**What you need to do**
Please copy every line of the material exactly.

=-=-=-=-=

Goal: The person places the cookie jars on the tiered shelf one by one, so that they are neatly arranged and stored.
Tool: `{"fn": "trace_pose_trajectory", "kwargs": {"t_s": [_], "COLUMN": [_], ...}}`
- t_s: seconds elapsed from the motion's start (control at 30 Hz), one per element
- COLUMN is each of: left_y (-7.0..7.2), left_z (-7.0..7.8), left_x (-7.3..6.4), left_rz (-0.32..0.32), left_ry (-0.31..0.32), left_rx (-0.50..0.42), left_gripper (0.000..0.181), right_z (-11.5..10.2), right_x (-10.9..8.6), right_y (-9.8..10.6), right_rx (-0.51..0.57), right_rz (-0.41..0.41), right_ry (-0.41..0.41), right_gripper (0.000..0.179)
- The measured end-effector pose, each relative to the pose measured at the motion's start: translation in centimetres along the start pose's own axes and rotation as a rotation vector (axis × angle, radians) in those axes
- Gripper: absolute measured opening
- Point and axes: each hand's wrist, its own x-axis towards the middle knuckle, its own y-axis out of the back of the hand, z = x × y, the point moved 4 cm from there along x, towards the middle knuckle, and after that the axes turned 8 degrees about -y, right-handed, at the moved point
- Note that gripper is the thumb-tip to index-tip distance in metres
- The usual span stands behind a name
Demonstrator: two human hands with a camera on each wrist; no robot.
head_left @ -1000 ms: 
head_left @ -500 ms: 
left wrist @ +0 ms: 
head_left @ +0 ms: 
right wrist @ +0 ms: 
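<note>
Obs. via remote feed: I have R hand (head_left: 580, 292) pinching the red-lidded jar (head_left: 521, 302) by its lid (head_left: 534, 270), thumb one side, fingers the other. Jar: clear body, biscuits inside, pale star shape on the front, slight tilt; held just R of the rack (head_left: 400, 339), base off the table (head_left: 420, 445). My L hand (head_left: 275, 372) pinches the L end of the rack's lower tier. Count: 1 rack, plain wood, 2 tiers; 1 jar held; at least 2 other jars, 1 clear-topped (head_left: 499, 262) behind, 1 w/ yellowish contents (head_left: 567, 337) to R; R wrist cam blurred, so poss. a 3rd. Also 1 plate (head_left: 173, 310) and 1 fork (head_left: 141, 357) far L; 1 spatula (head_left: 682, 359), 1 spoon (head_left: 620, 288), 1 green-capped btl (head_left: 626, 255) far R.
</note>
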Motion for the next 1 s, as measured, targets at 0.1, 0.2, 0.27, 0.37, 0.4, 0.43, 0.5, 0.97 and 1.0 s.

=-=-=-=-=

**Finished exercise**
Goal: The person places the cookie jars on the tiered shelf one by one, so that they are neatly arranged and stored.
Tool: `{"fn": "trace_pose_trajectory", "kwargs": {"t_s": [_], "COLUMN": [_], ...}}`
- t_s: seconds elapsed from the motion's start (control at 30 Hz), one per element
- COLUMN is each of: left_y (-7.0..7.2), left_z (-7.0..7.8), left_x (-7.3..6.4), left_rz (-0.32..0.32), left_ry (-0.31..0.32), left_rx (-0.50..0.42), left_gripper (0.000..0.181), right_z (-11.5..10.2), right_x (-10.9..8.6), right_y (-9.8..10.6), right_rx (-0.51..0.57), right_rz (-0.41..0.41), right_ry (-0.41..0.41), right_gripper (0.000..0.179)
- The measured end-effector pose, each relative to the pose measured at the motion's start: translation in centimetres along the start pose's own axes and rotation as a rotation vector (axis × angle, radians) in those axes
- Gripper: absolute measured opening
- Point and axes: each hand's wrist, its own x-axis towards the middle knuckle, its own y-axis out of the back of the hand, z = x × y, the point moved 4 cm from there along x, towards the middle knuckle, and after that the axes turned 8 degrees about -y, right-handed, at the moved point
- Note that gripper is the thumb-tip to index-tip distance in metres
- The usual span stands behind a name
Demonstrator: two human hands with a camera on each wrist; no robot.
head_left @ -1000 ms: 
head_left @ -500 ms: 
left wrist @ +0 ms: 
head_left @ +0 ms: 
right wrist @ +0 ms: 
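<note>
Obs. via remote feed: I have R hand (head_left: 580, 292) pinching the red-lidded jar (head_left: 521, 302) by its lid (head_left: 534, 270), thumb one side, fingers the other. Jar: clear body, biscuits inside, pale star shape on the front, slight tilt; held just R of the rack (head_left: 400, 339), base off the table (head_left: 420, 445). My L hand (head_left: 275, 372) pinches the L end of the rack's lower tier. Count: 1 rack, plain wood, 2 tiers; 1 jar held; at least 2 other jars, 1 clear-topped (head_left: 499, 262) behind, 1 w/ yellowish contents (head_left: 567, 337) to R; R wrist cam blurred, so poss. a 3rd. Also 1 plate (head_left: 173, 310) and 1 fork (head_left: 141, 357) far L; 1 spatula (head_left: 682, 359), 1 spoon (head_left: 620, 288), 1 green-capped btl (head_left: 626, 255) far R.
</note>
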Motion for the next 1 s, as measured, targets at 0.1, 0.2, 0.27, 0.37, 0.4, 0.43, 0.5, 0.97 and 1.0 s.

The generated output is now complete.